[Opening EXERCISE DATA section]
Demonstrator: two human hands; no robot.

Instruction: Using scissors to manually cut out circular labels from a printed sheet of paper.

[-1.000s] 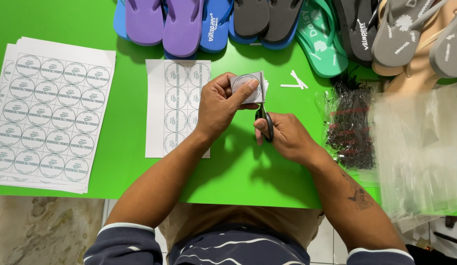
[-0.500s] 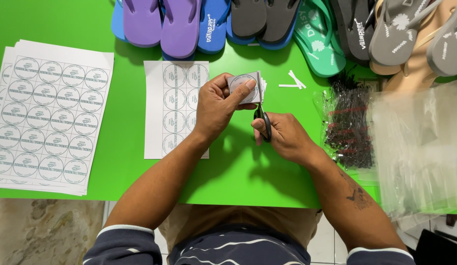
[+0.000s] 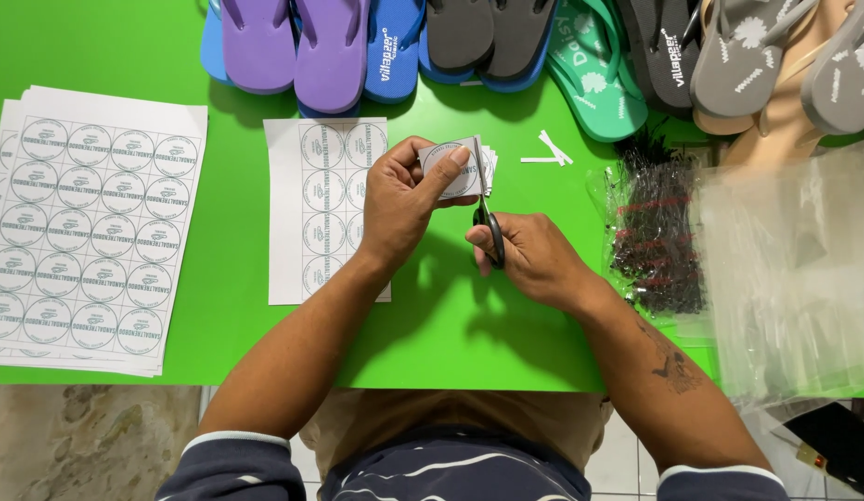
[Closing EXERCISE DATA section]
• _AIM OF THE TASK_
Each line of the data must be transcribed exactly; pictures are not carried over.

• _TASK ANSWER_
Demonstrator: two human hands; no robot.

Instruction: Using scissors to manually cut out circular labels from a printed sheet of paper.

[-1.000s] 
[-0.500s] 
[+0.000s] 

The exercise has been answered in full.